Historians tell stories through careful analysis and critical examination of records from the past. In this way, historians help create new understandings of people, places, and events through their interpretation of historical evidence. As an undergraduate, I have learned about historiography in several of my history courses here at WVU. Fundamentally, historiography is the study of the changing interpretations of historical record that evolve through time as new scholarship emerges. Travel relates to historiography and how we understand the past because travel - especially immersive experiences like studying or working in a foreign country - helps give us new perspective, insight, and context that shapes the way we see the world around us. As historians, the new perspectives we gain through travel can help shape the meaning we find from studying the past. As Alice Kessler-Harris, Professor of American History at Columbia University said, “we have come to understand that the world view of a historian necessarily emanates from the world in which he or she lives and that our views of the past may well be conditioned by our relationships to the present.” To a certain extent, my own time spent abroad and experiencing a new culture through travel has influenced the ways I understand the past and imagine my future as a young historian.

Before studying abroad in South Africa, my travel experience had been limited. I hadn’t seen as much of the U.S., let alone the world, as many of my peers and surely not as much as any of my professors. Living here for half a year has shown me just how much I had always been missing. I’ve found that one of the great things about staying in a new place for so long is that it has given me the opportunity to feel a deep connection to the country and the people who live here. Thanks to my time in South Africa, I have begun to develop a new lens through which to see the world. For example, though I knew about apartheid and the country’s struggle for democracy in the early 1990’s, my understanding has been broadened through discussion with my peers and adults and the first-hand experiences I have had here. In ways that I could not have learned through studies alone, I now recognize how crippling the racist apartheid laws were and how their affects are still being felt today.

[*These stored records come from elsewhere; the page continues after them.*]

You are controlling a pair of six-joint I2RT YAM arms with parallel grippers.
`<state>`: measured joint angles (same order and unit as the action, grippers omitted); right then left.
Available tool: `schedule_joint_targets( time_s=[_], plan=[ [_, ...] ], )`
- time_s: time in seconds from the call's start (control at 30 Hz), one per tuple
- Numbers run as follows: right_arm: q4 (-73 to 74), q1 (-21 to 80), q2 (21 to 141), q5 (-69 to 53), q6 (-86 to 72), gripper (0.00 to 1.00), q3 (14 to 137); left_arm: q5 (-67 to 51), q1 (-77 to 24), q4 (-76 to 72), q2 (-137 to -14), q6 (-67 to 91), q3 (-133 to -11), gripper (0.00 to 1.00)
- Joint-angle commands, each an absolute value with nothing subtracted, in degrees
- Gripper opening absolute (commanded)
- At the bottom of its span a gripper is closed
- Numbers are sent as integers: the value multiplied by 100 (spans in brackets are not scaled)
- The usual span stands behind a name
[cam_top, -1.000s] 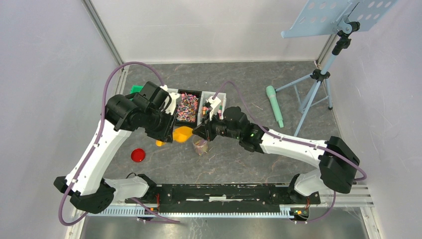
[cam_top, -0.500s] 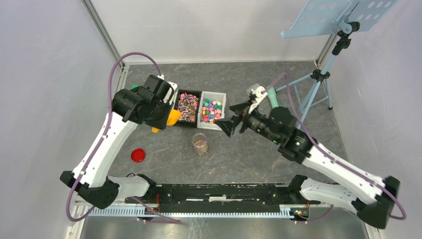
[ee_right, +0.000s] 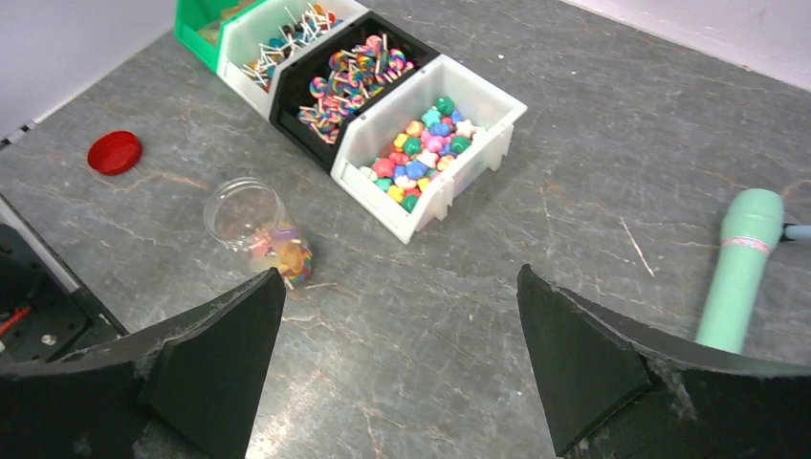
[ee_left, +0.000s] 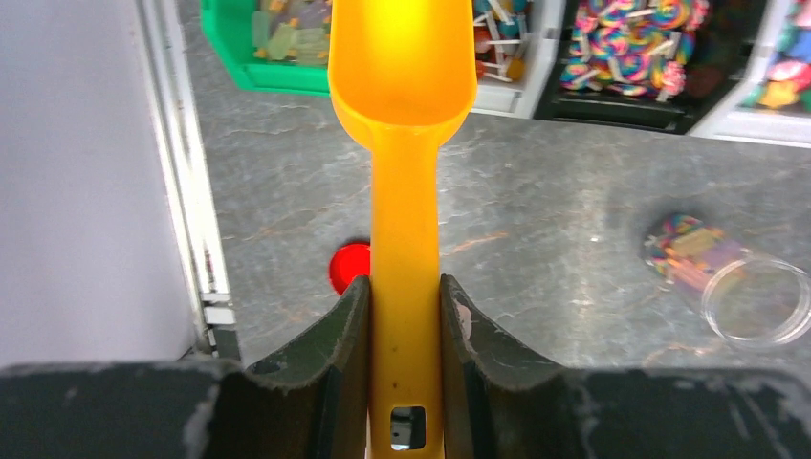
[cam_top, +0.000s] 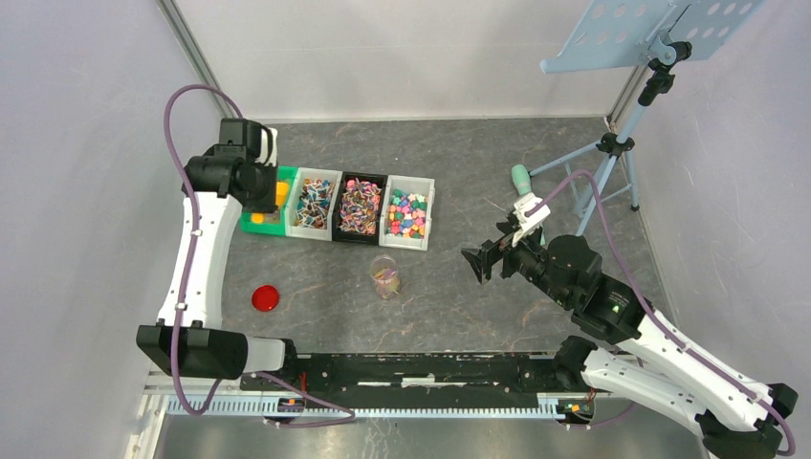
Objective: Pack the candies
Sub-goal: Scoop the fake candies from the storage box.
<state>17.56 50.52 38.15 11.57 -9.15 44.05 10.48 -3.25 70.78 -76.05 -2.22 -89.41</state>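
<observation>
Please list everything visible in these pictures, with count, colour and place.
open plastic bins: four; green, white, black, white; one row, far left.
small candies: many; multicoloured; in the bins and the jar.
clear round jar: one; transparent; before the bins, uncapped.
round red lid: one; red; near left.
orange plastic scoop: one; by the green bin.
pale blue perforated stand on tripod: one; far right.
mint-green cylindrical object: one; right side, beside the tripod.
grey stone-patterned table: one; beneath everything.
left end effector: one; black; shut on the scoop's handle.
right end effector: one; black; open, empty.
</observation>
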Motion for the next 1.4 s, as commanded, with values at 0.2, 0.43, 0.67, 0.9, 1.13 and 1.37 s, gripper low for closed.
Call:
schedule_joint_targets(
  time_s=[0.2,0.43,0.67,0.9,1.13,1.37],
  plan=[
    [2436,5053,3744,1477,-441,98,4894,879,726,6886,-7969,-809,-8942,2],
    [2483,5054,3729,1509,-502,98,4947,717,880,6936,-8590,-724,-9219,2],
    [2523,5052,3655,1727,-527,98,5001,1014,886,7184,-9075,-708,-9554,2],
    [2571,5056,3789,1511,-561,98,5069,1179,889,7231,-9247,-756,-9669,2],
    [2661,5053,4068,1343,-417,98,5312,984,886,7175,-9232,-738,-9462,2],
    [2464,5053,4166,928,-643,98,5206,957,885,7218,-9641,-758,-9691,2]
  ],
)
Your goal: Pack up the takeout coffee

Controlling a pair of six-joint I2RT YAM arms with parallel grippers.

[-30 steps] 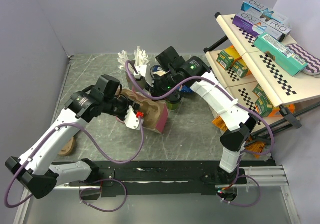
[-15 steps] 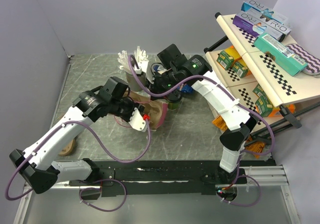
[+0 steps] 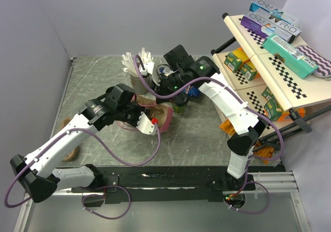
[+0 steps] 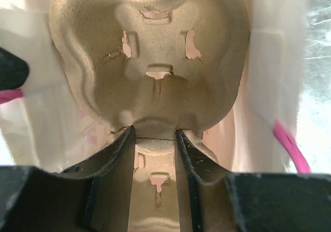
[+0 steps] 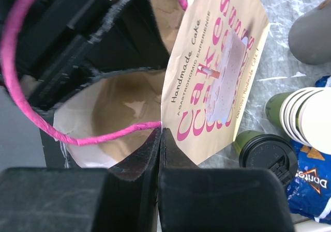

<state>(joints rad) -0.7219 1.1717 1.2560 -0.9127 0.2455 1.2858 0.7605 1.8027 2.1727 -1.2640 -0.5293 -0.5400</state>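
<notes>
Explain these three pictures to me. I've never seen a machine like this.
It is two robot arms bolted to a table. One picture looks down from above; the other two come from cameras on each wrist. The left arm's fingers clamp a moulded pulp cup tray inside a paper bag. The right arm's fingers pinch the bag's rim. The takeout coffee, black-lidded, stands on the table beside the bag, next to a stack of lidless cups and a Doritos packet.

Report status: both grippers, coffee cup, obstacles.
Right gripper shut on rim of cream paper bag with pink handles. Left gripper shut on brown pulp cup carrier inside it. Black-lidded green paper cup beside bag, unpacked.
</notes>
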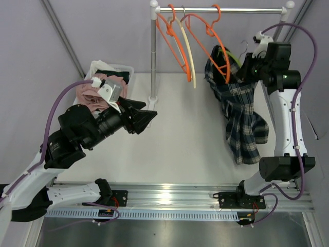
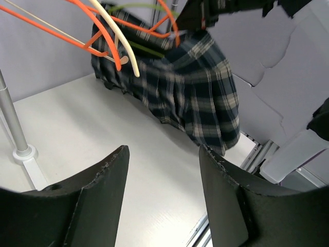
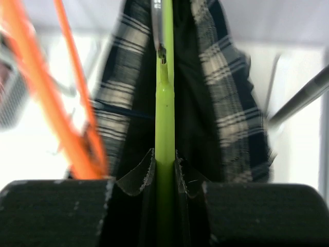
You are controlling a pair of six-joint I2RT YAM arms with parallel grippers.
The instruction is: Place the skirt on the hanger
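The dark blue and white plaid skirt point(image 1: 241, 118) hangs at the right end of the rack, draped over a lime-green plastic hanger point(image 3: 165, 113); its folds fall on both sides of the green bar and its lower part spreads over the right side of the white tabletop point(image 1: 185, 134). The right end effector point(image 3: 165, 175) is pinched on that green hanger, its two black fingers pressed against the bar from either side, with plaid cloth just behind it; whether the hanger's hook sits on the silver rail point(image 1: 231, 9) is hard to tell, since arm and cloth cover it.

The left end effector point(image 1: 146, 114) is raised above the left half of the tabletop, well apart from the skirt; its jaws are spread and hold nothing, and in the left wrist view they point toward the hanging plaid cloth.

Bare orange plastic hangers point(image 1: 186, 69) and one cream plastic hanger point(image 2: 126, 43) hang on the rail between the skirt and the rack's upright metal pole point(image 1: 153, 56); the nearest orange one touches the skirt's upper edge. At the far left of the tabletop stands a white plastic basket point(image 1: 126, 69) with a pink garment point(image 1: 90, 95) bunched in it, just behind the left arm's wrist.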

In this way, my experience in present-day South Africa has helped me better understand the country’s past. My time here has also influenced what topic I hope to examine during my upcoming history capstone course. Inspired by the wave of student protest that I saw sweep the country over proposed university fees increases, I want to focus my capstone research on student protest during the U.S. Civil Rights Movement and what role it may have played in shaping public opinion and precipitating policy change.

Travel has given me a new way of understanding South Africa’s history and the perspective that I have gained through this experience allows me to look at history in new ways and will help shape the way I approach my future studies. Ultimately, historians are storytellers, and my time abroad has given me a new vantage point from with to study and interpret the past.